The task: For each line below, write it out exactly as it appears.

Recorded data:
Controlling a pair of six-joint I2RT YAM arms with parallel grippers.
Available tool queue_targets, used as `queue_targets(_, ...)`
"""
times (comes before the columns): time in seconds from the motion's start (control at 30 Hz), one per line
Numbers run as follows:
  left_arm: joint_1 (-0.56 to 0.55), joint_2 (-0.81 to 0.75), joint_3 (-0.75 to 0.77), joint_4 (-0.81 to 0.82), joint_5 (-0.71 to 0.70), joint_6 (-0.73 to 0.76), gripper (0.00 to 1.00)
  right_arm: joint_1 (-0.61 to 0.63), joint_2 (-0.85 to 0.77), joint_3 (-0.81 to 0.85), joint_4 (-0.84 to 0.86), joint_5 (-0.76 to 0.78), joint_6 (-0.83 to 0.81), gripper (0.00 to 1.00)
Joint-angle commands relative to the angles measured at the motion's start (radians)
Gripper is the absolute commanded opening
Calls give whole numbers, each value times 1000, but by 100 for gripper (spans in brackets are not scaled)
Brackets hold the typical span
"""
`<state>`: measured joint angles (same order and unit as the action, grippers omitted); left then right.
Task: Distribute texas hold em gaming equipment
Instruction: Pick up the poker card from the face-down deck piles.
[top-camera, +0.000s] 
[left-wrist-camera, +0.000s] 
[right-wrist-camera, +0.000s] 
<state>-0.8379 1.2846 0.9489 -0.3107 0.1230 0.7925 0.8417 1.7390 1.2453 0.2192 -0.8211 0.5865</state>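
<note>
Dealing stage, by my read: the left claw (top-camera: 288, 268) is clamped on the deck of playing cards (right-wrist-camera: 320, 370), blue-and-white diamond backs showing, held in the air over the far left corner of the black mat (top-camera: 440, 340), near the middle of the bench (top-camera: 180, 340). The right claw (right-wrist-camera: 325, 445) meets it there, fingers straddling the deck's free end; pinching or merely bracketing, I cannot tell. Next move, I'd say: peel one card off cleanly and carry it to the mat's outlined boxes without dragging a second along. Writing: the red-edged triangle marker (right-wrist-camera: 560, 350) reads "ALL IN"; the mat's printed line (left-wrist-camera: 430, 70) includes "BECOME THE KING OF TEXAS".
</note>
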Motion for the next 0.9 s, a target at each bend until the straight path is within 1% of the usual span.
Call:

Response box:
Controlling a pair of six-joint I2RT YAM arms with parallel grippers.
Available tool queue_targets, used as `queue_targets(_, ...)`
"""
times (comes before the columns): time in seconds from the motion's start (control at 30 Hz), one per line
Numbers run as follows:
  left_arm: joint_1 (-0.56 to 0.55), joint_2 (-0.81 to 0.75), joint_3 (-0.75 to 0.77), joint_4 (-0.81 to 0.82), joint_5 (-0.71 to 0.70), joint_6 (-0.73 to 0.76), gripper (0.00 to 1.00)
  right_arm: joint_1 (-0.61 to 0.63), joint_2 (-0.85 to 0.77), joint_3 (-0.81 to 0.85), joint_4 (-0.84 to 0.86), joint_5 (-0.76 to 0.78), joint_6 (-0.83 to 0.81), gripper (0.00 to 1.00)
Joint-angle commands relative to the angles measured at the motion's start (radians)
Gripper is the absolute commanded opening
Calls give whole numbers, each value times 1000, but by 100 for gripper (spans in brackets are not scaled)
Brackets hold the typical span
"""
`<state>`: measured joint angles (same order and unit as the action, grippers omitted); left then right.
Task: Distribute texas hold em gaming equipment
Instruction: Pick up the poker card from the face-down deck piles.
[top-camera, +0.000s] 
[left-wrist-camera, +0.000s] 
[right-wrist-camera, +0.000s] 
<state>-0.8379 1.2846 0.9489 -0.3107 0.1230 0.7925 0.8417 1.7390 1.2453 0.2192 -0.8211 0.5865</state>
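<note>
Dealing stage, by my read: the left claw (top-camera: 288, 268) is clamped on the deck of playing cards (right-wrist-camera: 320, 370), blue-and-white diamond backs showing, held in the air over the far left corner of the black mat (top-camera: 440, 340), near the middle of the bench (top-camera: 180, 340). The right claw (right-wrist-camera: 325, 445) meets it there, fingers straddling the deck's free end; pinching or merely bracketing, I cannot tell. Next move, I'd say: peel one card off cleanly and carry it to the mat's outlined boxes without dragging a second along. Writing: the red-edged triangle marker (right-wrist-camera: 560, 350) reads "ALL IN"; the mat's printed line (left-wrist-camera: 430, 70) includes "BECOME THE KING OF TEXAS".
</note>
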Motion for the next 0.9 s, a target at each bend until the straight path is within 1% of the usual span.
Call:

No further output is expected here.